Questions | Objectives | Key Points |
How does Adaptive Mesh Refinement (AMR) work and when would I want it? | Understand AMR applicability, benefits and trade-offs. | AMR is a flexible approach for achieving science goals. |
How does AMReX do AMR? | Understand AMReX provides functionality as a software framework. | Simulations are coded with AMReX data structures and functions; your science is still your code. |
Would AMReX be useful for my application? | Understand conceptual requirements and benefits of running with AMReX. | AMReX provides support for AMR, Embedded Boundaries, Particles and more on a variety of heterogeneous architectures. |
ssh elvis@perlmutter.nersc.gov
cd $PSCRATCH
rsync -a /global/cfs/cdirs/training/2024/amrex_mar2024 .
Request a single-gpu interactive job:
(After the training, remove the reservation option and use your own project instead of ntrain9
.)
salloc -q shared_interactive -A ntrain9 --reservation=amrex_mar2024 -N 1 -c 32 -t 00:45:00 -C gpu -G 1
cd amrex_mar2024
To motivate our discussion of adaptive mesh refinement we will consider the flow of a dye in water around a cylinder.

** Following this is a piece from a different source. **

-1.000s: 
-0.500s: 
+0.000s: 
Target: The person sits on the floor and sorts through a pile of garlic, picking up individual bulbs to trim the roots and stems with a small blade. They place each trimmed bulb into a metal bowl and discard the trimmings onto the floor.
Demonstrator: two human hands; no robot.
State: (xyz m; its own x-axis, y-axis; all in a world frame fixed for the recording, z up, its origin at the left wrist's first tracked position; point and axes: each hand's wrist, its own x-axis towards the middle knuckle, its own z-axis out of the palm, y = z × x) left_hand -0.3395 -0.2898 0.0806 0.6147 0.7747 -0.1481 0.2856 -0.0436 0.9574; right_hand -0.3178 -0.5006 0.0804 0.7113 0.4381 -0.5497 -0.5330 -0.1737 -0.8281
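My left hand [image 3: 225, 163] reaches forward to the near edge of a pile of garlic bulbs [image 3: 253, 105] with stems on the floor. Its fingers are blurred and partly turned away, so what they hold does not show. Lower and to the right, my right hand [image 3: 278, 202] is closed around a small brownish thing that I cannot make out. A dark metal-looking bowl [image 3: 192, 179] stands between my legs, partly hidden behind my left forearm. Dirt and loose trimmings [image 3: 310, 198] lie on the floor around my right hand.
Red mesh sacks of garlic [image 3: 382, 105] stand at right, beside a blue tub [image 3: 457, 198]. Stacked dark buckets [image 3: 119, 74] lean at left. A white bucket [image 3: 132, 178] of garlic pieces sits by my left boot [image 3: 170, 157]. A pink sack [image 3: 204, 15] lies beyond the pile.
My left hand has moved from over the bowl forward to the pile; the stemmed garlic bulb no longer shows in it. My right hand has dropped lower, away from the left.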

See the video below:
https://www.youtube.com/watch?v=KiBrKzykwO8 |
We want to develop a fluid simulation that captures the behavior seen in this experiment. To capture the interactions carefully, we plan on doing a large and detailed simulation and will therefore be limited by computational resources and time to solution. Moreover, we know that our focus is on the water-dye boundary, and not on the water as a whole, so an approach with adaptive mesh refinement would provide benefits. As a first step in developing this simulation, we consider a simplified problem, the flow of the dye without a cylinder.
FEATURES:
Let \(\phi\) represent the concentration of dye in the water in in a thin incompressible fluid that is spinning clock-wise and then counter-clockwise with a prescribed motion (This is useful for verifying our algorithms). We consider the dye to be a passive tracer that is advected by the fluid velocity and the fluid thin enough that we can model this as two-dimensional motion.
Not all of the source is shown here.